- _Exercise_: Retype each line of the material below word for word; pictures stay out.

[Data segment Boundary: Start]

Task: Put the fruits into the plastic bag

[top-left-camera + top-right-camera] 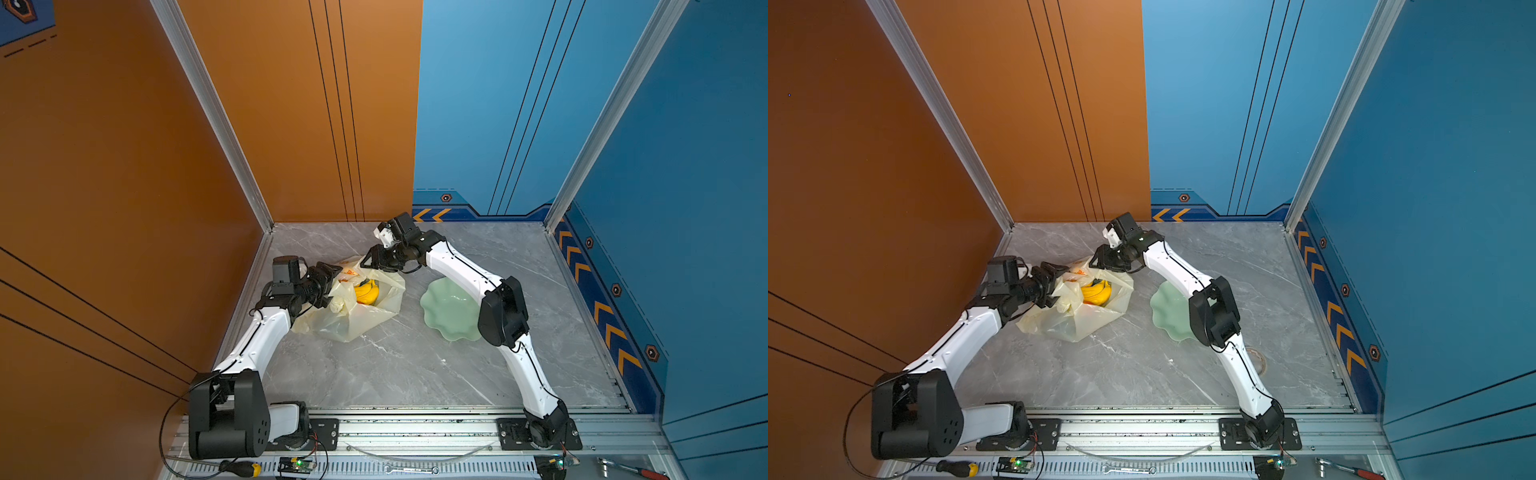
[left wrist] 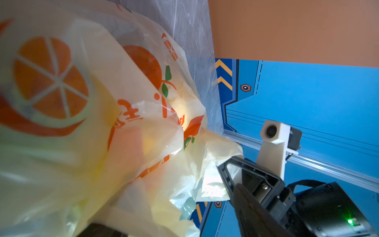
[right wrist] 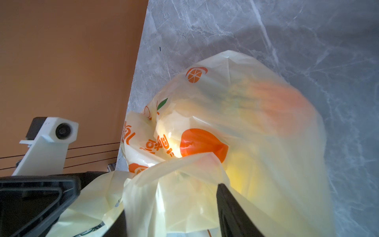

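The plastic bag [image 1: 353,316] lies slumped on the marble table at the back left, its mouth facing up. Through that mouth a yellow banana bunch [image 1: 366,291] [image 1: 1096,291] shows inside the bag. Other fruits are only blurred orange and yellow shapes behind the film [image 3: 283,102]. My left gripper [image 1: 332,286] [image 2: 170,207] stands open at the bag's left rim, with loose film between its fingers [image 2: 256,215]. My right gripper [image 1: 376,266] [image 3: 172,199] stands open at the bag's far rim, and bag film drapes between its fingers [image 3: 235,211].
A pale green wavy-rimmed dish [image 1: 449,311] sits right of the bag, partly under my right arm. The orange wall [image 1: 124,208] stands close behind my left arm. Tools lie on the front rail, among them a screwdriver [image 1: 241,468].
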Available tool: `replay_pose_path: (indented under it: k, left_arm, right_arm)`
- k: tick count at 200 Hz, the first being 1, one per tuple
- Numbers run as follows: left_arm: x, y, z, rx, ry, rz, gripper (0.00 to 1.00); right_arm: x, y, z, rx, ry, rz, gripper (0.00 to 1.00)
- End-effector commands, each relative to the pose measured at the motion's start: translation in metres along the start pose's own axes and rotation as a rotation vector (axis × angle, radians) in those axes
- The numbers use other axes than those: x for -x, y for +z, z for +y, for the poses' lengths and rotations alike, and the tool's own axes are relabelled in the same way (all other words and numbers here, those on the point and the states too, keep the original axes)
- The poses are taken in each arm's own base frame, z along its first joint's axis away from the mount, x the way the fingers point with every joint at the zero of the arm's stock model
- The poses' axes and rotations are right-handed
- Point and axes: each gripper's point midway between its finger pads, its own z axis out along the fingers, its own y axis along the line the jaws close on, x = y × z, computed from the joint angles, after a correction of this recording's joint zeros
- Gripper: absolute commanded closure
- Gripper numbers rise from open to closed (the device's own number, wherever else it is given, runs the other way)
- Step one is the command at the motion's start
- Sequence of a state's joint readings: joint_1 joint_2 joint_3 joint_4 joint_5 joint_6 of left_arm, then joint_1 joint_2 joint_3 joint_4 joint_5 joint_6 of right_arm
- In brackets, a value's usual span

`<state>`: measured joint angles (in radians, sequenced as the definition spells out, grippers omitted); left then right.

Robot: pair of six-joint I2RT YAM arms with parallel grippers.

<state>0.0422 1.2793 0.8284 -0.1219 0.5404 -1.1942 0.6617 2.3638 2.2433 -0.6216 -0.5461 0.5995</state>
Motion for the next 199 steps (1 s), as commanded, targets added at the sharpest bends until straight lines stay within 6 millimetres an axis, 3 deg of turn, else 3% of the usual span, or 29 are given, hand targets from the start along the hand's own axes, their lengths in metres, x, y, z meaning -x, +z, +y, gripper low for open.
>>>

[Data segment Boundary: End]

- _Answer section_:
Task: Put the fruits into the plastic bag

[top-left-camera + top-right-camera] 
[left wrist] 
[right wrist] 

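The plastic bag [image 1: 353,316] lies slumped on the marble table at the back left, its mouth facing up. Through that mouth a yellow banana bunch [image 1: 366,291] [image 1: 1096,291] shows inside the bag. Other fruits are only blurred orange and yellow shapes behind the film [image 3: 283,102]. My left gripper [image 1: 332,286] [image 2: 170,207] stands open at the bag's left rim, with loose film between its fingers [image 2: 256,215]. My right gripper [image 1: 376,266] [image 3: 172,199] stands open at the bag's far rim, and bag film drapes between its fingers [image 3: 235,211].
A pale green wavy-rimmed dish [image 1: 449,311] sits right of the bag, partly under my right arm. The orange wall [image 1: 124,208] stands close behind my left arm. Tools lie on the front rail, among them a screwdriver [image 1: 241,468].
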Available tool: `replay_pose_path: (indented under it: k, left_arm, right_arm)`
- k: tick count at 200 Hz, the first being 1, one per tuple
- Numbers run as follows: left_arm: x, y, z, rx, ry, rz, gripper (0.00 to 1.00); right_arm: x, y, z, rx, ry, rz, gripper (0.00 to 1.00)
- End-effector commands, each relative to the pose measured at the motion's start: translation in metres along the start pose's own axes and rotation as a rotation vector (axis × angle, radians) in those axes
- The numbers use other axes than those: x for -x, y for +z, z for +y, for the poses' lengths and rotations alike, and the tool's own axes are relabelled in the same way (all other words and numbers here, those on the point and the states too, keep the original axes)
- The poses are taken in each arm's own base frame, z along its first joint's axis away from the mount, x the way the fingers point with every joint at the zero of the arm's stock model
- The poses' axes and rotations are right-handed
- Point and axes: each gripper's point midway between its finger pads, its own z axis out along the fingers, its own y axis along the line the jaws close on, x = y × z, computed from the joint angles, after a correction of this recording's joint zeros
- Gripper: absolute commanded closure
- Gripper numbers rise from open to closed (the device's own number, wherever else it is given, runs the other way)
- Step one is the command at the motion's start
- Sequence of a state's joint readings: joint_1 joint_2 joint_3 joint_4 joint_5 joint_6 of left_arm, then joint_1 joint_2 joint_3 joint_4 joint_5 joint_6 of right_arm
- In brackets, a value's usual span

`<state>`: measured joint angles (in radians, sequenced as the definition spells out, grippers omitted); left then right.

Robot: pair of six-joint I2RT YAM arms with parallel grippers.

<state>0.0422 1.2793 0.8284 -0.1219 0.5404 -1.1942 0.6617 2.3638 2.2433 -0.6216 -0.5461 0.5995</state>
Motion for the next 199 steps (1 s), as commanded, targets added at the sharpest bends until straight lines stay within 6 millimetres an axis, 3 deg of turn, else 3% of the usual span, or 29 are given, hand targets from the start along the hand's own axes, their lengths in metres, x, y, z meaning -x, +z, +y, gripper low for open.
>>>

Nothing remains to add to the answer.